Libya has become a major headache for European oil companies as a four-year conflict forced BP Plc to join Total SA in writing off millions of dollars in investments in the North African country.
BP on Tuesday said it had taken an impairment of almost $600 million in the second quarter as fighting forced it to suspend an oil exploration campaign. The unexpected charge was the main reason BP’s earnings fell short of analysts’ estimates.
“It’s just hard for us to get something done there right now,” Chief Executive Officer Bob Dudley told reporters in London. BP is aware that other oil companies have written off their Libyan assets, while “some of them haven’t,” he said.
The charge comes three months after Total became the first European oil major to take an impairment in Libya, writing off $755 million from onshore assets. That’s an ominous sign for firms including Eni SpA and Repsol SA, which have yet to mark down the value of their investments in the country.
The Libyan oil industry has been in chaos since the 2011 rebellion that ended Muammar Qaddafi’s 42-year rule. Militias backed by rival governments in Tripoli, the capital, and Benghazi, the main city of eastern Libya, have this year attacked oil fields and terminals that were largely spared during the initial phase of the uprising.
Es Sider and Ras Lanuf, the nation’s largest and third-ranked oil export ports, have been shut down since December following attacks. In February, gunmen stormed and briefly captured the Al-Mabruk field operated by Total.
Eni, which reports first-quarter results on Thursday, has sustained output in Libya despite growing insecurity. Like the Italian company, Madrid-based Repsol hasn’t written down its assets in the country, although it has suffered from intermittent production outages.
BP returned to Libya in 2007 after a more than 30-year hiatus, signing a deal with the country’s state-owned oil company to spend $900 million searching for crude and gas in an area the size of Belgium.

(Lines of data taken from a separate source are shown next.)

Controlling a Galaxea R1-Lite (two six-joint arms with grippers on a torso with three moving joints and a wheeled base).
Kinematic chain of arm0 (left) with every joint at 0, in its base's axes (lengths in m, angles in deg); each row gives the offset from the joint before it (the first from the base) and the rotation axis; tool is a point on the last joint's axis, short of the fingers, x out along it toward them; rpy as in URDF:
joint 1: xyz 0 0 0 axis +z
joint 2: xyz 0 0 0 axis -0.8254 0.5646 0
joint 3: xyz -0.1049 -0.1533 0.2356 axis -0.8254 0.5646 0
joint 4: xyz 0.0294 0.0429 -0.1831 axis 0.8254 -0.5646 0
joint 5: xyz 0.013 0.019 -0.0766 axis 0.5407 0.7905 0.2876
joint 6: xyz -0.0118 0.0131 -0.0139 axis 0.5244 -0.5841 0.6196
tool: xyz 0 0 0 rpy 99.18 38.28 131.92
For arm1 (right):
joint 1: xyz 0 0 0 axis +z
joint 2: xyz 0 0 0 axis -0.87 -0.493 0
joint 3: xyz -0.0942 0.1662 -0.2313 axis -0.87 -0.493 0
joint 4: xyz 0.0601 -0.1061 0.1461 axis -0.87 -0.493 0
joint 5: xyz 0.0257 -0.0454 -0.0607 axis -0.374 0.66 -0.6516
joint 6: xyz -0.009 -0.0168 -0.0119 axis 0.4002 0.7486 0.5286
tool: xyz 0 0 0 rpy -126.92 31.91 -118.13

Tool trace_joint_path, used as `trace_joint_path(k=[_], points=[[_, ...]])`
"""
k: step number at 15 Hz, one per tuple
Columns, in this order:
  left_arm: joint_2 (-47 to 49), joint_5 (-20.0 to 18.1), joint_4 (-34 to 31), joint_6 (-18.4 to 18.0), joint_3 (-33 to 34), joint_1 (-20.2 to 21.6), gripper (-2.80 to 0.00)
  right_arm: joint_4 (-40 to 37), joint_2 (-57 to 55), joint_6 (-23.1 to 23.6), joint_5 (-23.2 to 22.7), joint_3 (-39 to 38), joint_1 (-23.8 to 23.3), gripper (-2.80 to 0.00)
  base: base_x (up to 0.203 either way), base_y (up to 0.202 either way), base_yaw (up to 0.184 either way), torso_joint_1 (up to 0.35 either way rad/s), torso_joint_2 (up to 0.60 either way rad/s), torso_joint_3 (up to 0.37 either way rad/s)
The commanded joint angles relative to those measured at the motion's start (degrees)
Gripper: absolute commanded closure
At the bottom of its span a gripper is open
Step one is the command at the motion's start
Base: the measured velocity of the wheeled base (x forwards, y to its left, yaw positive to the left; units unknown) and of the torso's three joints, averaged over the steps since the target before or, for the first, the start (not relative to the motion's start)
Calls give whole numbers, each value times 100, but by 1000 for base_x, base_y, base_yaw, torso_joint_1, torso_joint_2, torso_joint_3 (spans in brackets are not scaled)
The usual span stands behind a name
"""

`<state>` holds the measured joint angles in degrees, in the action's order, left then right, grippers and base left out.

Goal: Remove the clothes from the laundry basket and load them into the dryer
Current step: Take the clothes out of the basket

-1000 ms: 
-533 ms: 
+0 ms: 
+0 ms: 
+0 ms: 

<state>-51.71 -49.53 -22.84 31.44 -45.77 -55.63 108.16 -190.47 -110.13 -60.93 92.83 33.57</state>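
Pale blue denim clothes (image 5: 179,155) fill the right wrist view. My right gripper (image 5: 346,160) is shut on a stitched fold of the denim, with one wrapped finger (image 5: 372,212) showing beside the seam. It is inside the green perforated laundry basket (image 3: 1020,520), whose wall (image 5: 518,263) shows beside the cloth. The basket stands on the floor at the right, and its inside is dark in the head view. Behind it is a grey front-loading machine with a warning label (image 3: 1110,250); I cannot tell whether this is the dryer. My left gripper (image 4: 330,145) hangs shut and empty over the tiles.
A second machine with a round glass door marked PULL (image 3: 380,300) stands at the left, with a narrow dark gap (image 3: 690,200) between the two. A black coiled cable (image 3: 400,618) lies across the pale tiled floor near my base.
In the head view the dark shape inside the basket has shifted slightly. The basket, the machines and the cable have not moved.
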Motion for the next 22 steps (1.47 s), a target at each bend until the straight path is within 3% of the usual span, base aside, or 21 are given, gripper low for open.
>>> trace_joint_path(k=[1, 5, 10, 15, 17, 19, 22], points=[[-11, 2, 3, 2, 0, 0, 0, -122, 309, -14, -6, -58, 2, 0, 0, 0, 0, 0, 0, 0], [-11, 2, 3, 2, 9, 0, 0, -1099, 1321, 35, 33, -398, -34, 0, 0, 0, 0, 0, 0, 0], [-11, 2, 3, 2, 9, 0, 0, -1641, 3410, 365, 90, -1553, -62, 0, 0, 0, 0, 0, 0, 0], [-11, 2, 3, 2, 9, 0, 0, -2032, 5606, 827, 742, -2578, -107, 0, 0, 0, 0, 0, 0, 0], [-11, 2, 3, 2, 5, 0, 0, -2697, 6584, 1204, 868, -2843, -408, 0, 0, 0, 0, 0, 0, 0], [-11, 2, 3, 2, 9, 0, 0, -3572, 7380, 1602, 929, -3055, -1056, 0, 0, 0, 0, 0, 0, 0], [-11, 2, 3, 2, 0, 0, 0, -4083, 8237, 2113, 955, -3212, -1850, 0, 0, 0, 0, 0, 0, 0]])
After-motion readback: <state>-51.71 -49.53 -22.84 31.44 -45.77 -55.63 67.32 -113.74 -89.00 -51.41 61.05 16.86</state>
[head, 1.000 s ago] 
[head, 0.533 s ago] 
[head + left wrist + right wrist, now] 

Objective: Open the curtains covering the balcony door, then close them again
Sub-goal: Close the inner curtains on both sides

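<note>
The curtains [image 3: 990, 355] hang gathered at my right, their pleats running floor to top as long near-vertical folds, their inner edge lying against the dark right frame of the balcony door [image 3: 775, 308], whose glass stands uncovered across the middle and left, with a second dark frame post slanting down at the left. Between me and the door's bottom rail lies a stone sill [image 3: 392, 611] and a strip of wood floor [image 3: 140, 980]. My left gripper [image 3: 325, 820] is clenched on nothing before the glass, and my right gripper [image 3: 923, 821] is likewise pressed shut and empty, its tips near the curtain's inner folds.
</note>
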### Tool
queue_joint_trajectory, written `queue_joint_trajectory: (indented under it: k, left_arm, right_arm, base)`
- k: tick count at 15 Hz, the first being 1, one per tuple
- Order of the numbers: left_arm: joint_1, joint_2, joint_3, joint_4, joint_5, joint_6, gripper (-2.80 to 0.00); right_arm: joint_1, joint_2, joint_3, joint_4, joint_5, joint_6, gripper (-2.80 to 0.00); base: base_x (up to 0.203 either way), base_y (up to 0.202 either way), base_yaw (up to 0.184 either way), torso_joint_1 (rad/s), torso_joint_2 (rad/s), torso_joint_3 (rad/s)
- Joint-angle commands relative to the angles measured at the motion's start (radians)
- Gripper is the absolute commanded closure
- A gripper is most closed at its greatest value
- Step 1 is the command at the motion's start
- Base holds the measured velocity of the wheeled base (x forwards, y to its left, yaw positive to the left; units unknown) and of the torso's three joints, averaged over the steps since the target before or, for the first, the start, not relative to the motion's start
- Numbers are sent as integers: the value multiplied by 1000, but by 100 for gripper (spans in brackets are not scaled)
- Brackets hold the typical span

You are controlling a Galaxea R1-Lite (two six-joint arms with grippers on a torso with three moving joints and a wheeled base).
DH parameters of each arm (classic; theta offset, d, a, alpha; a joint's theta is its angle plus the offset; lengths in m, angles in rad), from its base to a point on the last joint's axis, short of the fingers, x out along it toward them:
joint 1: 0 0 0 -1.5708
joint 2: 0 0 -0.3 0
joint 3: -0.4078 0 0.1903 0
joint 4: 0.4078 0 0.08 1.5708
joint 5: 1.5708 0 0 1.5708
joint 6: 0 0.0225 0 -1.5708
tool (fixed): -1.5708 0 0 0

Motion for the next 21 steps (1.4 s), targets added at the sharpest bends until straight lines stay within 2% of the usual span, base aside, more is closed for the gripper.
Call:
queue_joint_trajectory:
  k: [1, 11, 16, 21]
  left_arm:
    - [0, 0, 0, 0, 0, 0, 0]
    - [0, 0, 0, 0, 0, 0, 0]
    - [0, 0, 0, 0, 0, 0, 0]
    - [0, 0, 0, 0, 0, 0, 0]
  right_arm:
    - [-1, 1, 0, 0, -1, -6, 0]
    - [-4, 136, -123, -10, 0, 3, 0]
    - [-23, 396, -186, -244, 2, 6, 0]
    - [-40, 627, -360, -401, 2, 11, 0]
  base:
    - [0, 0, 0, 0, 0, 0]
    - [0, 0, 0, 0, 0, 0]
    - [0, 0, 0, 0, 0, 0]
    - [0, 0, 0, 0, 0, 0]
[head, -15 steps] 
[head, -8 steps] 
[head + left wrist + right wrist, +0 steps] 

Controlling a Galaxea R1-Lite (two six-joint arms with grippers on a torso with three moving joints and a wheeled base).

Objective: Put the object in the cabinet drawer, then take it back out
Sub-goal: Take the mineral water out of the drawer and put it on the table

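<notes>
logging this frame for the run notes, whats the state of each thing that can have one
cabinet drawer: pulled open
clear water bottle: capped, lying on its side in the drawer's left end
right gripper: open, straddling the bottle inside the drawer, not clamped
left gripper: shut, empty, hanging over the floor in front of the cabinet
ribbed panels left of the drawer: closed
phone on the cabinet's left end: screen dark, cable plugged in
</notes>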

The deal was part of the international rehabilitation of Libya after the Qaddafi regime gave up its program of weapons of mass destruction and paid compensation to the victims of terror attacks.
“There is significant uncertainty on when drilling operations might be able to proceed,” London-based BP said Tuesday in a statement.
Libya is producing less than 400,000 barrels a day as the conflict that has divided the North African country cuts electricity supply to oil fields and prevents maintenance. Before the revolution, Libya pumped about 1.6 million barrels a day.